Six experimental groups were taken, each containing six rats. In group A (Normal control), normal saline was given to all rats once daily by intraperitoneal route for seven consecutive days as a single morning dose in an amount equivalent to that given to the experimental group. In group B (Disease control), rats were given normal saline on days of induction of hyperuricemia, i.e., Day 1, 3, and 7; normal saline was given one hour after potassium oxonate injection. Berberine (purity >99.98%) was purchased from Sigma-Aldrich (St. Louis, MO, USA). Three doses of berberine, 0.75 mg/kg, 1.25 mg/kg, and 2.5 mg/kg, were administered intraperitoneally daily as a single dose from day 1 to day 7 (Group D, E, and F, respectively) [17]. On days of induction of hyperuricemia, i.e., 1, 3, and 7, it was administered one hour after potassium oxonate injection.
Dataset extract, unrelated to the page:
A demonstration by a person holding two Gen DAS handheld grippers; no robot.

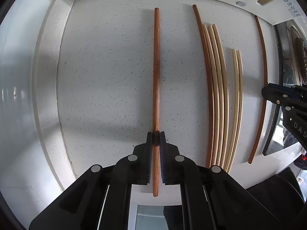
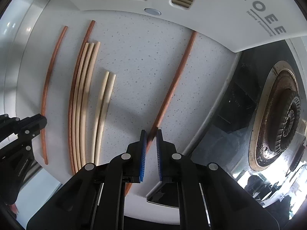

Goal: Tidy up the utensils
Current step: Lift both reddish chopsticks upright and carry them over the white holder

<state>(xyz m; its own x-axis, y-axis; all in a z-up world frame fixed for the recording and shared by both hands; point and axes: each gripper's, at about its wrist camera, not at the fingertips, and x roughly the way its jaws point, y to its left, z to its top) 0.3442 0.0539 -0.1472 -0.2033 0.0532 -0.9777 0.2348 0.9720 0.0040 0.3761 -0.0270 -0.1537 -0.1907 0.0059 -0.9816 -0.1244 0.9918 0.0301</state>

Allopurinol (pharmaceutical grade) was obtained from the Schazoo Pharmaceutical Laboratories (Pvt.) Ltd (Lahore, Pakistan). A dose of 5 mg/kg was administered intraperitoneally daily as a single dose from day 1 to day 7 to group C (Standard drug). On days of induction of hyperuricemia, i.e., 1, 3, and 7, it was administered one hour after potassium oxonate injection.
Blood sampling
Blood was obtained from the tail vein of rats after three hours of administering test agents on the first and third days of the experiment. At the start of the experiment, i.e., day 0, and at the end of the experiment, i.e., day 7, 1 ml blood was taken through cardiac puncture under light anesthesia. The blood was allowed to clot at room temperature for approximately one hour and then centrifuged at 2500 rpm for 10 minutes. Sera were separated and stored at -20°C to keep it stable for long durations [18]. Results were run by defrosting the samples and warming them up to 37°C. Special attention was given to cloudy urine samples; they were warmed at 37°C for a considerable time to dissolve all the precipitated urate crystals and uric acid [19]. On days 1 and 3, uric acid was measured using a uric acid meter (Multi Sure). On day 0 and day 7, serum uric acid concentrations were measured using a standard diagnostic kit matched to the instrument by the enzymatic colorimetric method [18]. On day 0 and day 7, serum creatinine levels were measured using a standard diagnostic kit matched to the instrument by the Jaffe method.
Urine sampling
On day 0, 1, 3, and 7 of the experiment, three hours of urine were collected after administering the test agent. Urinary uric acid and creatinine levels were measured using a standard diagnostic kit matched to the instrument by enzymatic colorimetric and Jaffe method, respectively. The following formula calculated fractional excretion of urate (FEUa):
FEUa = (Uric Acid(U) × Cr(S) × 100)/(Uric Acid(S) × Cr(U))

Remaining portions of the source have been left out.